▶ [Exercise prompt] Reproduce all the lines below exactly and omit the images.

** Data provided follows **

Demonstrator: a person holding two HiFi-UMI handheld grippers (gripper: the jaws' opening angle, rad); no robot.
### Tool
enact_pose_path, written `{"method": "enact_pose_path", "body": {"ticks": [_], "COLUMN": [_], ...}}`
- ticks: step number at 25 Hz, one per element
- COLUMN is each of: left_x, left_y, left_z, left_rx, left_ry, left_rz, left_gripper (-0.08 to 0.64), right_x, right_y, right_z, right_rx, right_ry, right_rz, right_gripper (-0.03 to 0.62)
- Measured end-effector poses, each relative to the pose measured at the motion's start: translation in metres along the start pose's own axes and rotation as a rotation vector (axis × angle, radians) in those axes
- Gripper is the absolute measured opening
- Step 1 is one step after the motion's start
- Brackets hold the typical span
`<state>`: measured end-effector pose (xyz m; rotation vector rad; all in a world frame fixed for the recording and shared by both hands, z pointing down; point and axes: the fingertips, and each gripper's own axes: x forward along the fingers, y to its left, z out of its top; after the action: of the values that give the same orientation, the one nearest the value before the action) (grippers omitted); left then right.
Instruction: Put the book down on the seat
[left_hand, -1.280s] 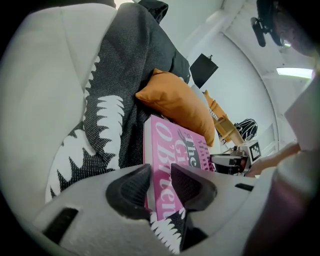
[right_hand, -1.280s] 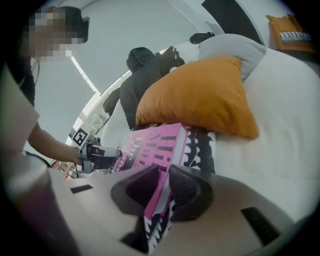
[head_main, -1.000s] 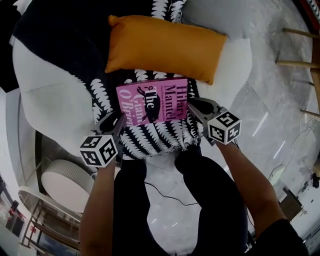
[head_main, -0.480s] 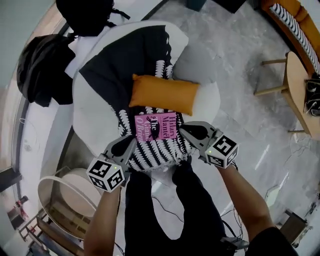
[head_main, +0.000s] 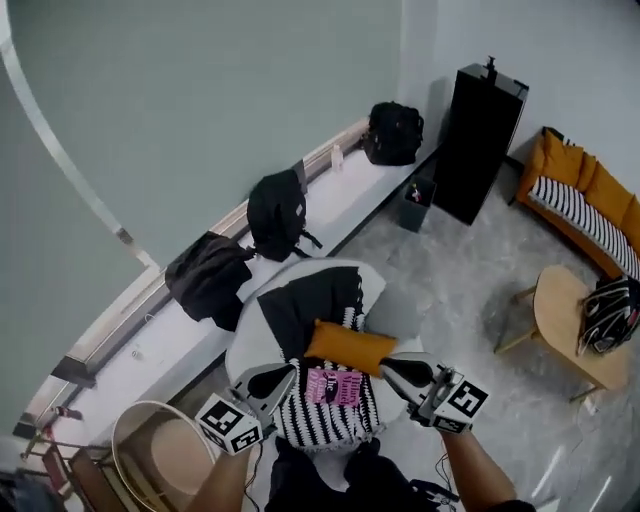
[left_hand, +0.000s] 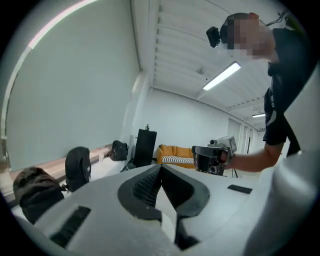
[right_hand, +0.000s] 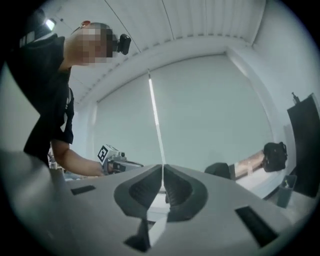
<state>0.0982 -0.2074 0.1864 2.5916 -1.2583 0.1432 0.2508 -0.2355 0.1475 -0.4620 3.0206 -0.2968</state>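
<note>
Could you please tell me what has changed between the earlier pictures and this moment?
The left gripper and right gripper rose well above the pink paperback book; their jaws have just been closing and are shut on nothing. The book stays flat on the black-and-white patterned throw, next to the orange cushion.

A pale green wall (head_main: 200, 100) is running behind a long white ledge (head_main: 345, 195), where three black bags (head_main: 276, 210) are sitting. A grey marbled floor (head_main: 470, 270) is spreading to a tall black cabinet (head_main: 480, 140) standing in the corner. An orange sofa (head_main: 590, 195) is lining the right wall, and a round wooden table (head_main: 560, 320) is standing near it. Overhead, a strip light (left_hand: 222, 76) is glowing on a white slatted ceiling (left_hand: 185, 40)
</note>
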Motion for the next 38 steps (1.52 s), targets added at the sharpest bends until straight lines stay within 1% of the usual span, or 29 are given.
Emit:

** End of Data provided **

▶ [Exercise answer]
Demonstrator: a person holding two HiFi-UMI handheld grippers (gripper: the jaws' opening angle, rad); no robot.
### Tool
enact_pose_path, written `{"method": "enact_pose_path", "body": {"ticks": [_], "COLUMN": [_], ...}}`
- ticks: step number at 25 Hz, one per element
- COLUMN is each of: left_x, left_y, left_z, left_rx, left_ry, left_rz, left_gripper (-0.08 to 0.64), right_x, right_y, right_z, right_rx, right_ry, right_rz, right_gripper (-0.03 to 0.62)
- Measured end-effector poses, each relative to the pose measured at the motion's start: translation in metres along the start pose's own axes and rotation as a rotation vector (axis × angle, radians) in those axes
- Gripper is the absolute measured opening
- Step 1 is one step after the motion's start
- Brackets hold the typical span
`<state>`: measured end-effector pose (xyz m; rotation vector rad; all in a world frame fixed for the recording and shared by both hands, z pointing down; point and axes: the fingertips, and each gripper's own axes: x forward along the fingers, y to its left, z out of its top; after the action: of the values that give the same orientation, the one nearest the value before the action) (grippers omitted); left then right.
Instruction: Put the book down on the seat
[left_hand, -1.280s] 
[right_hand, -1.280s] 
[head_main, -1.000s] 
[head_main, -0.480s] 
[head_main, +0.000s] 
[left_hand, +0.000s] 
[right_hand, +0.000s] 
<state>0.0982 -0.2074 0.1864 2.5916 -1.2583 0.1432 0.2508 -0.2355 0.1475 -0.4620 3.0206 -0.2968</state>
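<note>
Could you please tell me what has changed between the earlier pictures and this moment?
The left gripper and right gripper rose well above the pink paperback book; their jaws have just been closing and are shut on nothing. The book stays flat on the black-and-white patterned throw, next to the orange cushion.

A pale green wall (head_main: 200, 100) is running behind a long white ledge (head_main: 345, 195), where three black bags (head_main: 276, 210) are sitting. A grey marbled floor (head_main: 470, 270) is spreading to a tall black cabinet (head_main: 480, 140) standing in the corner. An orange sofa (head_main: 590, 195) is lining the right wall, and a round wooden table (head_main: 560, 320) is standing near it. Overhead, a strip light (left_hand: 222, 76) is glowing on a white slatted ceiling (left_hand: 185, 40)
</note>
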Motion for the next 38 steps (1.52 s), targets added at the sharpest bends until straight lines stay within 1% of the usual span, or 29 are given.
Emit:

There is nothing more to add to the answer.